Segment Start: Records for this task

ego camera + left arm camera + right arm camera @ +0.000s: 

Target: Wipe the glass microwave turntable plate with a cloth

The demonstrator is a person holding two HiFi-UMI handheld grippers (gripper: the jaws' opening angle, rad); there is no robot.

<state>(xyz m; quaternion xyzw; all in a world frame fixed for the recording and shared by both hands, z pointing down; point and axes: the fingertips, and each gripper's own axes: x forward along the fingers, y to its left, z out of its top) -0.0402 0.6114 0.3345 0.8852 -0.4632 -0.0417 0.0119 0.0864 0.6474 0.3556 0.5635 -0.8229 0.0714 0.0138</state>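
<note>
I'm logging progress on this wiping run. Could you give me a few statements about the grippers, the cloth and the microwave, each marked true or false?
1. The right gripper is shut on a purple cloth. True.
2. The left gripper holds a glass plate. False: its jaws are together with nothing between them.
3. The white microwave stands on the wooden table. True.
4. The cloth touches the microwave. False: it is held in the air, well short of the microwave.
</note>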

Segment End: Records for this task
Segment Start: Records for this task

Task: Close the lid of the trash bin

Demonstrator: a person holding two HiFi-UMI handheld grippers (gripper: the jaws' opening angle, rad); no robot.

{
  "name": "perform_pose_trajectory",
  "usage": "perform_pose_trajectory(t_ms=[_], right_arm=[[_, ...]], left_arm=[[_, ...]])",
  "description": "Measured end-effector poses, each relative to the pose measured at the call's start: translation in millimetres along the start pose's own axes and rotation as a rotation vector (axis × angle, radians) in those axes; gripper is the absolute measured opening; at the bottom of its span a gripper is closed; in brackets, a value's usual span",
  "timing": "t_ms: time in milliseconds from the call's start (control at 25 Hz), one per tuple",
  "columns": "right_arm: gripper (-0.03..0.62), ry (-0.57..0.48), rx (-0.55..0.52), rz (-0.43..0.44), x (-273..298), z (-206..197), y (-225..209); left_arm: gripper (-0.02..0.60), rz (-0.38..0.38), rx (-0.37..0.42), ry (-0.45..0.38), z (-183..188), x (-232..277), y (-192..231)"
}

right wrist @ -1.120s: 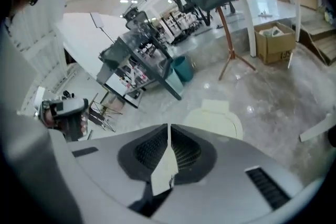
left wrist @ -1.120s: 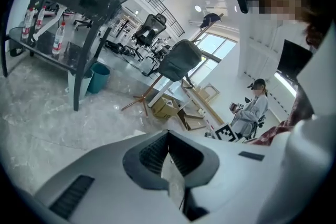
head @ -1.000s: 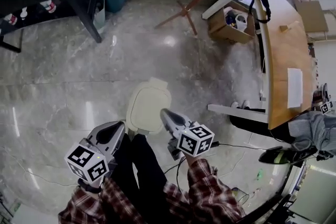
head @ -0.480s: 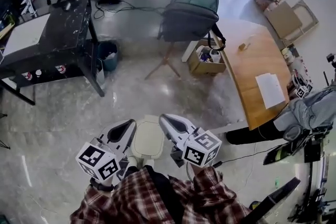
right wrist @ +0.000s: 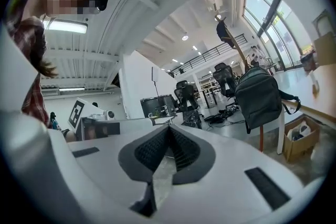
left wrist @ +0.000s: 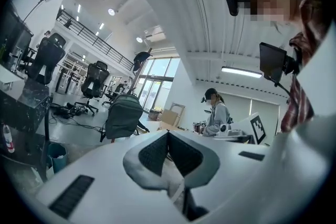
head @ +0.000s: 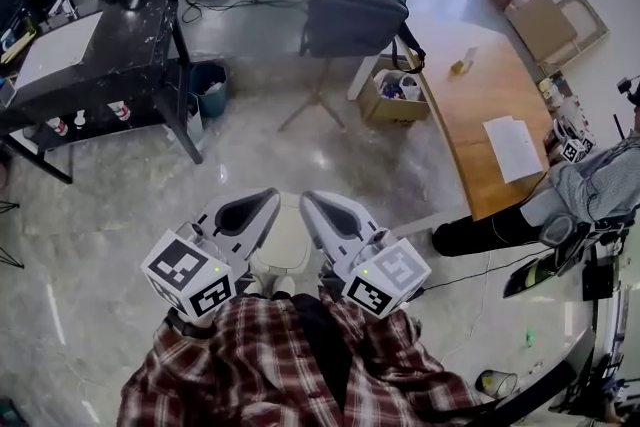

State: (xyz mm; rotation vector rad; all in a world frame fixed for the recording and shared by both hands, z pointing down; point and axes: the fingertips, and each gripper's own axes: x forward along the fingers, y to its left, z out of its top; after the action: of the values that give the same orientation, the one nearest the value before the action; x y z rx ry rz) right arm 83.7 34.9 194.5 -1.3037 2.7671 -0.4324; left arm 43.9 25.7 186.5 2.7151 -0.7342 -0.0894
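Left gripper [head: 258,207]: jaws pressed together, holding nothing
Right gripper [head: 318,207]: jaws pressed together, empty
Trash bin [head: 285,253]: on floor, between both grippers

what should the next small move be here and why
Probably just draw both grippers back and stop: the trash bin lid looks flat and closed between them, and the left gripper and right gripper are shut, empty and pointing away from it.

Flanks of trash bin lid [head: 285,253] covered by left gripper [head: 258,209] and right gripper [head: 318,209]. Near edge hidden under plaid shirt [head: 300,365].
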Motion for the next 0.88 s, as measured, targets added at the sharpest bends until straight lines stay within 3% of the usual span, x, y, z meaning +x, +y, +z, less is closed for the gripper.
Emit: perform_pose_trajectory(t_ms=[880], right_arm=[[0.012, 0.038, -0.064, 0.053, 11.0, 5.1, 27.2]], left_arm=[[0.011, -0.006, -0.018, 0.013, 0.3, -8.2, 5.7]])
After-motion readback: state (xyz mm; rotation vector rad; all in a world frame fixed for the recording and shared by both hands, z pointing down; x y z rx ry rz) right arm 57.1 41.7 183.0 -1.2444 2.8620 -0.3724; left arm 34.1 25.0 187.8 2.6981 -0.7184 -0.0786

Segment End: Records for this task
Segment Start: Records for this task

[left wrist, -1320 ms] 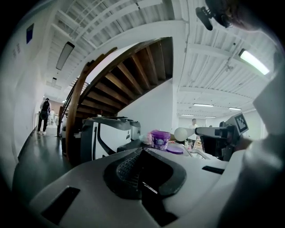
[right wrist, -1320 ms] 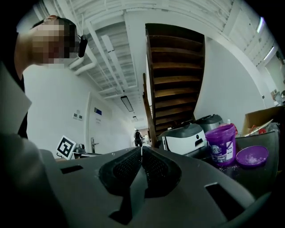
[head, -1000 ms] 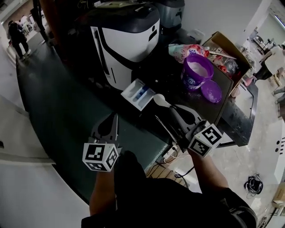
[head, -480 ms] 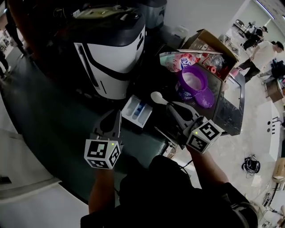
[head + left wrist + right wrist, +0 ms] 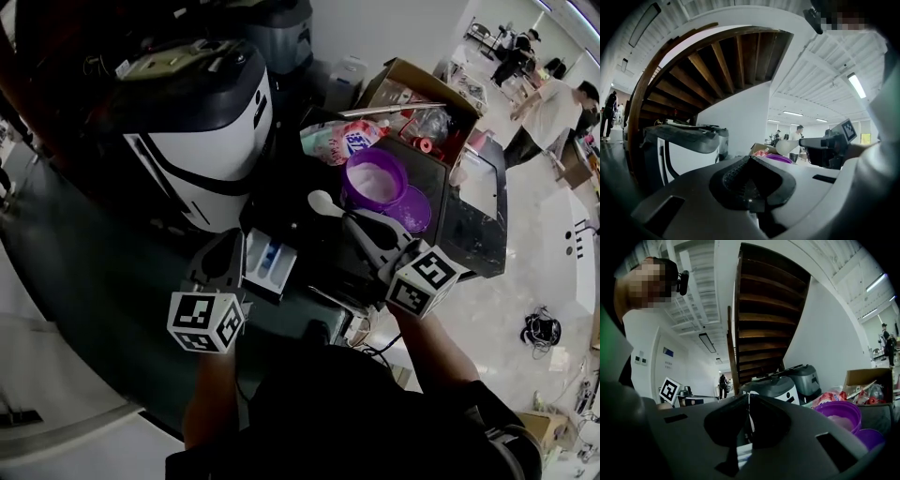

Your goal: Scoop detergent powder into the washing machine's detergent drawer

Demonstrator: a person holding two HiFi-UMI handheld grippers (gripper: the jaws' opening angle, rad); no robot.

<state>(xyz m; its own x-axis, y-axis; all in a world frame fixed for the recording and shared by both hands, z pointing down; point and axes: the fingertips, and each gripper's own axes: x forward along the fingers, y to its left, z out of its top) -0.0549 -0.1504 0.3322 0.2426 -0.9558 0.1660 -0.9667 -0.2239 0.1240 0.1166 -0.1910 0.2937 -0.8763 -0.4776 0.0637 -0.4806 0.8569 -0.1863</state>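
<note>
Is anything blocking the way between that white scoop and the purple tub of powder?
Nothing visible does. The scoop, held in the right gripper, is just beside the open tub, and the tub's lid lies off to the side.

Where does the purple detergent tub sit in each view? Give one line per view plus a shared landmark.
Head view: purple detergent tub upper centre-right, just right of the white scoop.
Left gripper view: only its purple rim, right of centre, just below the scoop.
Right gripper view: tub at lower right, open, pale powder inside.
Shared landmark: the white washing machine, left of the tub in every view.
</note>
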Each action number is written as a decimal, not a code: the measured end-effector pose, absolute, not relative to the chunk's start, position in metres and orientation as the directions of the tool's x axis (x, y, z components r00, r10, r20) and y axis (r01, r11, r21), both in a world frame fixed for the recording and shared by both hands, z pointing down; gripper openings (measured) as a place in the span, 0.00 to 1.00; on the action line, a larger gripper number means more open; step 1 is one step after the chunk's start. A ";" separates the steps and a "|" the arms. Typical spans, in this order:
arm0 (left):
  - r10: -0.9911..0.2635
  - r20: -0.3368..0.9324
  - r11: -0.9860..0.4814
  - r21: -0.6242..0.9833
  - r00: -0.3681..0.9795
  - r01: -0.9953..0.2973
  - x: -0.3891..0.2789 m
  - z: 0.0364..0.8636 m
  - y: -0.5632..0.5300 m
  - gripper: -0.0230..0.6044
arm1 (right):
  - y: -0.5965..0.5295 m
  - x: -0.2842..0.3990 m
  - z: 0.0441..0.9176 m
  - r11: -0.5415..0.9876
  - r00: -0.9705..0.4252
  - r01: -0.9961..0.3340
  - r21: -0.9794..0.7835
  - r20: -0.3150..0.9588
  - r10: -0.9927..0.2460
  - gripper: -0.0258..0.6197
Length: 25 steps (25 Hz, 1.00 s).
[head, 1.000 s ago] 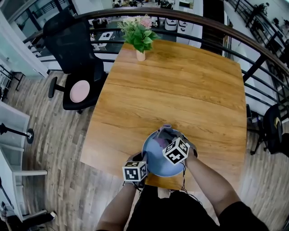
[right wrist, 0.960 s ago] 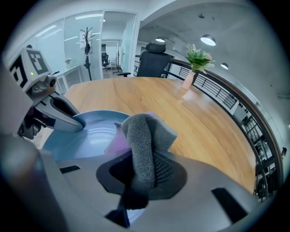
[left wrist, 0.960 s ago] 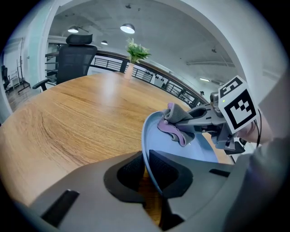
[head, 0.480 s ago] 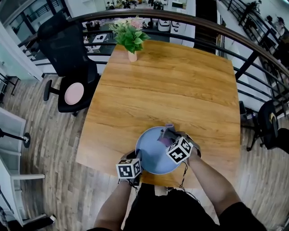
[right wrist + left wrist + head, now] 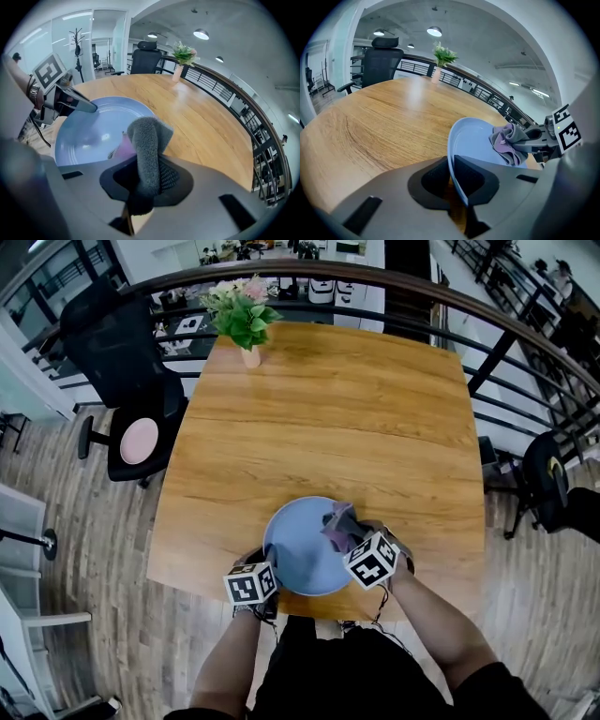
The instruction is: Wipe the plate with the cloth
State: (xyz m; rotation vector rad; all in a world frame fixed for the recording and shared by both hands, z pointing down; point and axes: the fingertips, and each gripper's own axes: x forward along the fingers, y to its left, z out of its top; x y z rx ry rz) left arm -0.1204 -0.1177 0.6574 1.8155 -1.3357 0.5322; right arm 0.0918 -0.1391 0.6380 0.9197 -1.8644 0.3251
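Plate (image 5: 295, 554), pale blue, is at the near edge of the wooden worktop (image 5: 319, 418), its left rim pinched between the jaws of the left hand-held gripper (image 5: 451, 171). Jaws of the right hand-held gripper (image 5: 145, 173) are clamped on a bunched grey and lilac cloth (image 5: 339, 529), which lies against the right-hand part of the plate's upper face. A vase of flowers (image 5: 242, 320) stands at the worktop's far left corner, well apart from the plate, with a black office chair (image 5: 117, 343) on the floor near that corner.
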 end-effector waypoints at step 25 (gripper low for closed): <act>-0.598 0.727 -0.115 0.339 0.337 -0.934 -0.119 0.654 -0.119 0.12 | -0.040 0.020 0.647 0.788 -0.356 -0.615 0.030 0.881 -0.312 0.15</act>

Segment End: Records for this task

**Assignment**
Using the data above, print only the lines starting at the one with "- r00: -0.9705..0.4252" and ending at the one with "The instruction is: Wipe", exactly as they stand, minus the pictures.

**Output for this exercise**
  - r00: -0.9705..0.4252
  - r01: -0.9961..0.3340
  - r21: -0.9794..0.7835
  - r20: -0.3150..0.9588
  - r10: -0.9927..0.2460
  - gripper: -0.0258..0.6197
Length: 25 steps (25 Hz, 1.00 s).
[head, 1.000 s ago] 
[right wrist, 0.960 s ago] 
[left wrist, 0.960 s ago] 
[head, 0.480 s ago] 
[right wrist + left wrist + head, now] 
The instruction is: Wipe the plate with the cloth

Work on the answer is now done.